### Supplied data
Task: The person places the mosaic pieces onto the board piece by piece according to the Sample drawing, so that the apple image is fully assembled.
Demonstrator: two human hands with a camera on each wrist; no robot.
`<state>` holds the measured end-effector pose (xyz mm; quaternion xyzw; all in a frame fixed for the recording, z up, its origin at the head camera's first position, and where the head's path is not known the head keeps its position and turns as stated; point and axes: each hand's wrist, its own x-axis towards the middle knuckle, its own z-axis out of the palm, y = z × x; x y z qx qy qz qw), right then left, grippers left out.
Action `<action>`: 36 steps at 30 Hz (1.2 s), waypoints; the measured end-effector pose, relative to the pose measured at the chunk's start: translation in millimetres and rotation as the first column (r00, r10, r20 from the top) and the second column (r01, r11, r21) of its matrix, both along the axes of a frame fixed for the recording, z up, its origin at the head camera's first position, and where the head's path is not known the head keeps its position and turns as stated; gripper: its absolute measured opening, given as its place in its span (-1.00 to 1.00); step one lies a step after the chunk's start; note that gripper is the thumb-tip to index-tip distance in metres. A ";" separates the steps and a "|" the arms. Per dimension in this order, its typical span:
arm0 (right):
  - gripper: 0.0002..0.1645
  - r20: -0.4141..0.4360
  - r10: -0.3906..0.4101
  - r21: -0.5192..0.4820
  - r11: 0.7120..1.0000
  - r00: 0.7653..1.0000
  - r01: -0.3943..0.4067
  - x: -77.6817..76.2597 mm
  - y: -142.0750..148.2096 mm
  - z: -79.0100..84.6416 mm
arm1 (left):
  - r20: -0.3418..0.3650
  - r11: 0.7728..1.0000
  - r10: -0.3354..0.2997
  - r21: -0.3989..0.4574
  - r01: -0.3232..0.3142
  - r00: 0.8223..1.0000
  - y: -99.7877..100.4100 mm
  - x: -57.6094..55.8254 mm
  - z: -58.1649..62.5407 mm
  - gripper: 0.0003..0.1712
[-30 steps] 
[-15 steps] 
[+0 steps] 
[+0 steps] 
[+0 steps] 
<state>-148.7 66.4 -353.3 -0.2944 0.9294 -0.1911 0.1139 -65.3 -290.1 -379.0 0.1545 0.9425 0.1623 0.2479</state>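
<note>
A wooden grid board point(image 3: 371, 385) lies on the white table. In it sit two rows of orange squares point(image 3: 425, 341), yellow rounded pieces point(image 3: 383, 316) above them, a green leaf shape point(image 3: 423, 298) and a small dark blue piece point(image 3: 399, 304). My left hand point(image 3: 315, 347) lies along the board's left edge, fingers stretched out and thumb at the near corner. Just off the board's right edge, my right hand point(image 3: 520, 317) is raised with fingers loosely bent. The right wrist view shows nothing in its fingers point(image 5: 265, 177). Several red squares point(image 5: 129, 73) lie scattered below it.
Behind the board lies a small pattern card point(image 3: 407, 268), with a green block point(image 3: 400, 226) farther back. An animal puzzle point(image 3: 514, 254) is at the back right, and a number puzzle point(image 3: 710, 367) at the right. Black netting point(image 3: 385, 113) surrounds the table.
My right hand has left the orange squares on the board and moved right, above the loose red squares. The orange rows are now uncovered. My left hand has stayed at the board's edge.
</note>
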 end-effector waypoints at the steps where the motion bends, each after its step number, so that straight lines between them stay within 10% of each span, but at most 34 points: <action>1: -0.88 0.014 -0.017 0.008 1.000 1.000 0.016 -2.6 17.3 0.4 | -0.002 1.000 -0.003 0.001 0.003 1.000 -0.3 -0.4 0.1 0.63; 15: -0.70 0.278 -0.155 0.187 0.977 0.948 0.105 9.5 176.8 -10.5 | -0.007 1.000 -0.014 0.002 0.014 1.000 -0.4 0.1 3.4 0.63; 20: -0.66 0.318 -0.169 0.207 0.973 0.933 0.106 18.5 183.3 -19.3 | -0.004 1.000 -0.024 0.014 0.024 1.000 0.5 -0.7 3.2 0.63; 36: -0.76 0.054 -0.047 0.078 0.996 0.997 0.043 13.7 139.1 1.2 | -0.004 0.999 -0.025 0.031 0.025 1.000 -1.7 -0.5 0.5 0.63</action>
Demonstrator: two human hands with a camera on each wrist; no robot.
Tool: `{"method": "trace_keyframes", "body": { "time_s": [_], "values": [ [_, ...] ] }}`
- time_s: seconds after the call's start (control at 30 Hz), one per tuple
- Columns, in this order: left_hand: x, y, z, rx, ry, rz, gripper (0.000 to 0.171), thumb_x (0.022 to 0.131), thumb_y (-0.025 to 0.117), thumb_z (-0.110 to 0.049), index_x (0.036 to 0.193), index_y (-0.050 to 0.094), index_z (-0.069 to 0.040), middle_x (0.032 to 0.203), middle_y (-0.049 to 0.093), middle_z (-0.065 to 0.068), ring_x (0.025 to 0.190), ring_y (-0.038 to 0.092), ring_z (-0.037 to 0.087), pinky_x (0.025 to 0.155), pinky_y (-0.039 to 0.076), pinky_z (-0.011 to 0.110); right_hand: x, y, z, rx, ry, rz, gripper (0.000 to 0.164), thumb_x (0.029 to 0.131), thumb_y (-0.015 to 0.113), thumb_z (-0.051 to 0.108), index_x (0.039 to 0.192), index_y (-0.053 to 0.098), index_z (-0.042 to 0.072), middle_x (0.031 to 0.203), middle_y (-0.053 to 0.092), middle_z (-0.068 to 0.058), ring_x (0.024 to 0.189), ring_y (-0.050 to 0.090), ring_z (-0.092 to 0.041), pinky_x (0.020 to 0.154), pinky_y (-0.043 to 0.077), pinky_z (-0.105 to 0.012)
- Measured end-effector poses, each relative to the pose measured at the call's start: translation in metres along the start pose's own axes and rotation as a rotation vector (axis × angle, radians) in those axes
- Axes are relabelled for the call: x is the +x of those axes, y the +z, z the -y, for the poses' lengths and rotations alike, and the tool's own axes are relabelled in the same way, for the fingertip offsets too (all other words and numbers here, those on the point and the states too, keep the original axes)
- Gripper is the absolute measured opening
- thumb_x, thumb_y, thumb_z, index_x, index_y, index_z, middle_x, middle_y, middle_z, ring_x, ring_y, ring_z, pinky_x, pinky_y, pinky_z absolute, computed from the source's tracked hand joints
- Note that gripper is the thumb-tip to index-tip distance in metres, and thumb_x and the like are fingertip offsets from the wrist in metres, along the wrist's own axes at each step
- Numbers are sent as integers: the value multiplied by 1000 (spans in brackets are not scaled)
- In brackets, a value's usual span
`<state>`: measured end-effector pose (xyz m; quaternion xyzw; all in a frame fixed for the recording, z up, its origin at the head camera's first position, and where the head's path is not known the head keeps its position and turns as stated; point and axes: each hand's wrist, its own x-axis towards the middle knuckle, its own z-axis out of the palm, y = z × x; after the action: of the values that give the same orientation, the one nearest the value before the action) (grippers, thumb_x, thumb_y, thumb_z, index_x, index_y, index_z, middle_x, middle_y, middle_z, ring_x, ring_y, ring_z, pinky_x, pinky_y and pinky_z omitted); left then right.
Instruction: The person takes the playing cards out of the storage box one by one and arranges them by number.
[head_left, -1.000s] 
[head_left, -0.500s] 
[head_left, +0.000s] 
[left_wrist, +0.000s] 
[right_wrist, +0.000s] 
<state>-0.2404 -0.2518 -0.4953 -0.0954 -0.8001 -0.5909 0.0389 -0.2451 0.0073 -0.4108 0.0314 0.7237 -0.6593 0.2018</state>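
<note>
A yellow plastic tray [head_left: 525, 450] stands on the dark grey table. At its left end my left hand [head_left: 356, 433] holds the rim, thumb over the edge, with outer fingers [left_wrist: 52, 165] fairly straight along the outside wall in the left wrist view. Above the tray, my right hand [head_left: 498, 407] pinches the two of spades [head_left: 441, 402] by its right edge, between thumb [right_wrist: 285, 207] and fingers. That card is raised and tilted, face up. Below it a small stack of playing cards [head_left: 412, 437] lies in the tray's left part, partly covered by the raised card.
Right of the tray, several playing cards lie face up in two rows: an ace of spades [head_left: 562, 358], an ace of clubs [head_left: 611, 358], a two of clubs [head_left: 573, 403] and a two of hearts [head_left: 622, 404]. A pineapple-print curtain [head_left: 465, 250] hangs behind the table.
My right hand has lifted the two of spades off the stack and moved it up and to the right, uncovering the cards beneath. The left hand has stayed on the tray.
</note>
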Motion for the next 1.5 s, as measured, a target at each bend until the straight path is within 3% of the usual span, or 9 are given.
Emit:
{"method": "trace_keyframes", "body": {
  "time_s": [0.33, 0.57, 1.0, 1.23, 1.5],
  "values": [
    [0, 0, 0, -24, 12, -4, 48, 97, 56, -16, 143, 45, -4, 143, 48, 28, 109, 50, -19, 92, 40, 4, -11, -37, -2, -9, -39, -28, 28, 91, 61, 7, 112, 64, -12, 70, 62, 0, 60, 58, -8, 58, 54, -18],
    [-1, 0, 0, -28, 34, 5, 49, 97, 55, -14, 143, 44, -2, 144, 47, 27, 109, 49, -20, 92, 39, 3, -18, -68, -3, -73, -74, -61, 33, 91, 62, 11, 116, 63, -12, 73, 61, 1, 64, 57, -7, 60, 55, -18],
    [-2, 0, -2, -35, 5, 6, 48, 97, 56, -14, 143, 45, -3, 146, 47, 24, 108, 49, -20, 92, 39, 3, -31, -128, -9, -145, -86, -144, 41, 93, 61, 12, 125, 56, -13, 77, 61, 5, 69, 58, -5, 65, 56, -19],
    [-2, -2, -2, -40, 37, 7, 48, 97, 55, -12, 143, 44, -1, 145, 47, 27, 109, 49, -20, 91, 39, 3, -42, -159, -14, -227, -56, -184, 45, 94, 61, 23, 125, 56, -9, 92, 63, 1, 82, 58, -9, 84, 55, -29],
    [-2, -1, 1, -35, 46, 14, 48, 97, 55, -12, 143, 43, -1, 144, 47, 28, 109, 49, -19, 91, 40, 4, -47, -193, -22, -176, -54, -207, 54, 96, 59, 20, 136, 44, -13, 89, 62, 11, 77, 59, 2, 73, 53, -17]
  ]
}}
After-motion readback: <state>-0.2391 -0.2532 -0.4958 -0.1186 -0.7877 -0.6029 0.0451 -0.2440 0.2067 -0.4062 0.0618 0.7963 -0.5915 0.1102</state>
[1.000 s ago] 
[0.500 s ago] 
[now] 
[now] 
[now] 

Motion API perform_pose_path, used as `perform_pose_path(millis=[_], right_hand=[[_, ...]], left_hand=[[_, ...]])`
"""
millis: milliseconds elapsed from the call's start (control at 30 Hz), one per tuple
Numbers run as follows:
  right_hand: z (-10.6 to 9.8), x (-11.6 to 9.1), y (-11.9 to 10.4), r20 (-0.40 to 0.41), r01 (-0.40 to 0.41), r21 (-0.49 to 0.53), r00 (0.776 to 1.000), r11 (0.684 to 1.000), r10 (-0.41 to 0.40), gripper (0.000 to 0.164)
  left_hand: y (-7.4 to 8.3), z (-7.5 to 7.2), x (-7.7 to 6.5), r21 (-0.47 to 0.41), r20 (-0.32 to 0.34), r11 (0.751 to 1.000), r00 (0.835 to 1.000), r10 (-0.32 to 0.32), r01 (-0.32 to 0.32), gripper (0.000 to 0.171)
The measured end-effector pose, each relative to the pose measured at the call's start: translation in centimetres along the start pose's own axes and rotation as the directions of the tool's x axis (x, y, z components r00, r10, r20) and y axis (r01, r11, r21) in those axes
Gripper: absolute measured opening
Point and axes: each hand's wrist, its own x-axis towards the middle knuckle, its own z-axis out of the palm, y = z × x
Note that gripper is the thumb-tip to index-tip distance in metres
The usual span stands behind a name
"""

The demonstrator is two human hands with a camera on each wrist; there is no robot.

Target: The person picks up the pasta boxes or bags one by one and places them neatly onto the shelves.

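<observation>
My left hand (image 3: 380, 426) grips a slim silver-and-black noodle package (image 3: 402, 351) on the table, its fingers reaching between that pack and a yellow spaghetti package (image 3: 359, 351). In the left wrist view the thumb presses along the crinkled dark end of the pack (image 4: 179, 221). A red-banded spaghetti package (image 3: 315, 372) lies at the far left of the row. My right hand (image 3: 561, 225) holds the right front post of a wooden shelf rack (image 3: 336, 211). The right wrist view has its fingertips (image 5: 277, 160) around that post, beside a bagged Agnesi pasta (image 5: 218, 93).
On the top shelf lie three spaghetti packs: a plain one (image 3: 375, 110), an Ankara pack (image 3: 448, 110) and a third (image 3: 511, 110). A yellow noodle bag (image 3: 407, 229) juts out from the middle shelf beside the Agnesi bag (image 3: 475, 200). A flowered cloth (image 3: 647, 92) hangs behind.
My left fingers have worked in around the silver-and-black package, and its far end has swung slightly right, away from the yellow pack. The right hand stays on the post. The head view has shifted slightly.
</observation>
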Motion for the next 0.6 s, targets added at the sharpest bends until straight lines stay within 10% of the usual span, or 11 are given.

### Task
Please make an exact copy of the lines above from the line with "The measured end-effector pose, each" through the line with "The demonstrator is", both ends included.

### Solution to the problem
The measured end-effector pose, each relative to the pose measured at the call's start: translation in centimetres along the start pose's own axes and rotation as the directions of the tool's x axis (x, y, z components r00, r10, r20) and y axis (r01, r11, r21) in those axes
Gripper: absolute measured opening
Point and axes: each hand's wrist, its own x-axis towards the middle knuckle, its own z-axis out of the palm, y = z × x
Note that gripper is the thumb-tip to index-tip distance in metres
The usual span stands behind a name
"""

The demonstrator is two human hands with a camera on each wrist; there is no robot.

No additional work remains on the exercise.